En 2012, l’État français avait fixé l’objectif de rénover 500 000 logements chaque année, un objectif qualifié dans le journal Le Monde du 4 juin 2014 de « définitivement hors d’atteinte ». La loi relative à la transition énergétique pour la croissance verte adoptée en 2015 prévoyait également, sans préciser d’objectif de consommation, 500 000 rénovations par an, objectif non atteint puisqu'on en rénove moins de 300 000 chaque année. Le plan Hulot de 2018 en prévoyait lui aussi 500 000, un objectif bien inférieur aux 780 000 de Négawatt. Et rénover un logement ne signifie pas que sa consommation atteigne un niveau suffisamment bas : on peut gagner beaucoup sur des logements mal isolés, passer par exemple de 300 à 150 kWh/m² par an, mais il est très difficile dans l’ancien de descendre en dessous de 50. D’après le CLER (Comité de liaison pour les énergies renouvelables, devenu Réseau pour la transition énergétique), sur les 300 000 rénovations de logements effectuées en 2018, seules 40 000 ont permis d’atteindre le niveau « basse consommation ».    A ce rythme, il nous faudra au moins 100 ans sans être trop exigeant sur le niveau d’isolation, et 750 ans pour que tout le parc français soit basse consommation !

Le journal Le monde expliquait en avril 2020 " malgré les milliards investis dans la rénovation énergétique des bâtiments depuis une décennie en Allemagne, la consommation énergétique du logement est restée stable. Pis : non seulement la baisse des dépenses de chauffage ne compense pas le coût des travaux, mais les rénovations agissent souvent comme un facteur d’augmentation des loyers, souvent disproportionné."

La consommation résidentielle d'énergie a baissé seulement de 2.6% entre 2010 et 2019, elle e rebondi de 3% en 2020.

Les objectifs de l’Etat sont-ils suffisants en la matière ? Sont-ils atteignables ?
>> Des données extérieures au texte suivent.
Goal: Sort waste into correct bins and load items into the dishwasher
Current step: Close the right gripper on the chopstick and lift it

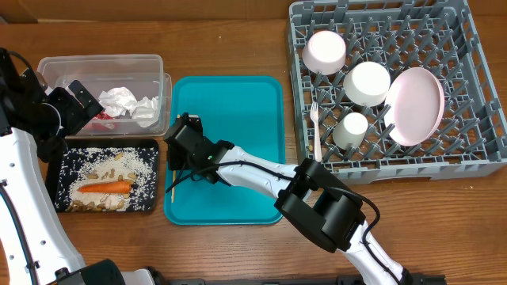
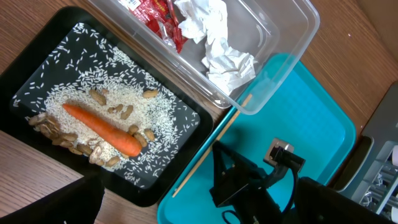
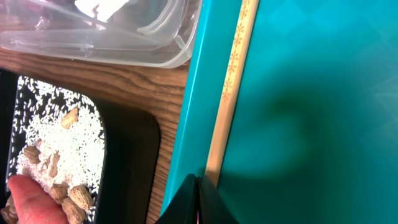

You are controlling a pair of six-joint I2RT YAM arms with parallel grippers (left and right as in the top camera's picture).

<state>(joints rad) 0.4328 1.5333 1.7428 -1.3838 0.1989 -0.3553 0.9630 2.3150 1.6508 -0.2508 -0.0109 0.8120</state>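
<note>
- The right gripper (image 3: pixel 199 186), fingertips pressed together, sits low over the left edge of the teal tray (image 1: pixel 238 119). Its tips meet the near end of a thin wooden stick (image 3: pixel 230 93); whether the stick is pinched cannot be told.
- The stick, pale with a printed pattern, lies along the tray's raised left rim, pointing toward a corner of the clear tub (image 1: pixel 47 67).
- A narrow strip of wooden bench (image 1: pixel 222 39) separates the teal tray from the black tray (image 1: pixel 54 182). The rest of the smooth teal surface is open.
- The left gripper (image 1: pixel 78 107) hangs with its jaws spread wide over the tub's near left corner.
- Crumpled white napkins (image 1: pixel 131 103) and a glossy red wrapper (image 2: pixel 158 15) lie in the thin-walled tub.
- A tapered orange carrot (image 1: pixel 104 188) lies on scattered rice (image 2: pixel 81 102) and peanuts (image 2: pixel 124 112) in the shallow black tray.
- On the right, the grey lattice dish rack (image 1: pixel 396 170) holds a round plate (image 1: pixel 416 107) on edge, two upturned bowls (image 1: pixel 326 51), a small cup (image 1: pixel 351 128) and a white fork (image 1: pixel 317 131).
</note>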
Bertrand Cassoret : La stratégie Nationale Bas Carbone consiste à électrifier, remplacer pétrole et gaz par de l'électricité dont la consommation va alors augmenter. C'est une bonne politique à condition de produire l'électricité sans énergies fossiles (donc avec essentiellement du nucléaire et des renouvelables). Le scénario de référence de RTE, permettant de n'augmenter que de 35% la consommation d'électricité française en 2050,  nécessite un doublement du rythme actuel de rénovation des logements.
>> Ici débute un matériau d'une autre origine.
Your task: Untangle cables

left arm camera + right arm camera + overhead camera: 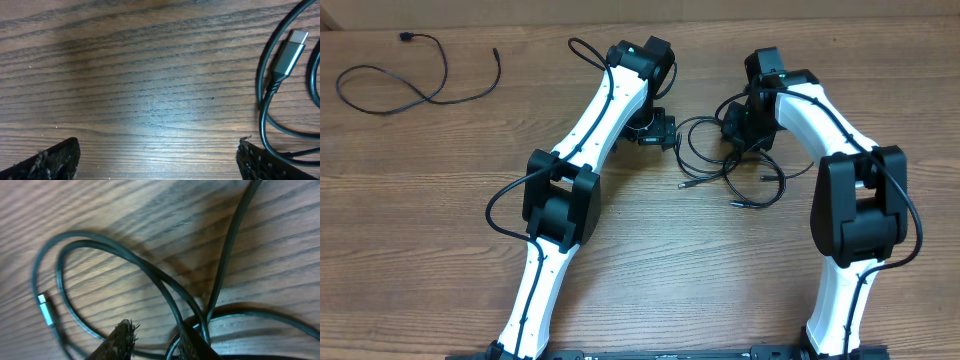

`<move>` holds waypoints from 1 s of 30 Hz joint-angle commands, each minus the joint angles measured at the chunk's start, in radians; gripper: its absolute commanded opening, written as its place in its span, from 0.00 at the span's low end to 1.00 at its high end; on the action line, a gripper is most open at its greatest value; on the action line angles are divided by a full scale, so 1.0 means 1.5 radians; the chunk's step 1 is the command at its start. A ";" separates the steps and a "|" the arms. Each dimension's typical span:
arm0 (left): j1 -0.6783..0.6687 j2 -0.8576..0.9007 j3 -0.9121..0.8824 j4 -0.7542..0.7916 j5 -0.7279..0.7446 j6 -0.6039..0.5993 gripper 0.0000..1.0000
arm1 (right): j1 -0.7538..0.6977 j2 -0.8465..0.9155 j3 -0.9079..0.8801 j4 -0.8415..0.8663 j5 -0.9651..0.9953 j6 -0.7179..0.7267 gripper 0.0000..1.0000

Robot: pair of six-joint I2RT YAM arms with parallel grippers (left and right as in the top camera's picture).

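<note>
Right wrist view showed the tangled cables (145,267) looped on the table (280,255) right at my right gripper (155,330). Its fingers stood close about a strand, but I could not tell whether they pinched it. My left gripper (157,155) hung spread wide beside a silver plug (290,50), and overhead another cable (496,62) lay well apart, far left.

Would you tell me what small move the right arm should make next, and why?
Probably close the right gripper on the strand at its fingertips and lift slightly. The fingertips sit at a crossing in the tangled cables with a gap between them, while the left gripper hovers open beside a silver plug.
</note>
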 commanded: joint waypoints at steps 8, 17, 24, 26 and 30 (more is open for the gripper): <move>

Personnellement je ne crois pas que les objectifs seront atteints, on est trop optimiste ce qui est dangereux : on doit prévoir davantage de production d'électricité dans le futur. C'est un point difficile car cela signifie davantage de réacteurs nucléaires car il est clair que les renouvelables ne suffiront pas. Le débat sur le nucléaire étant très clivant, certains préfèrent croire ou laisser croire qu'on sera capable de maitriser nos consommations énergétiques sans problème. Le gros risque est de devoir continuer à recourir aux énergies fossiles. Des organismes de pointe  comme "France Stratégie" alertent également sur l'optimisme des scénarios.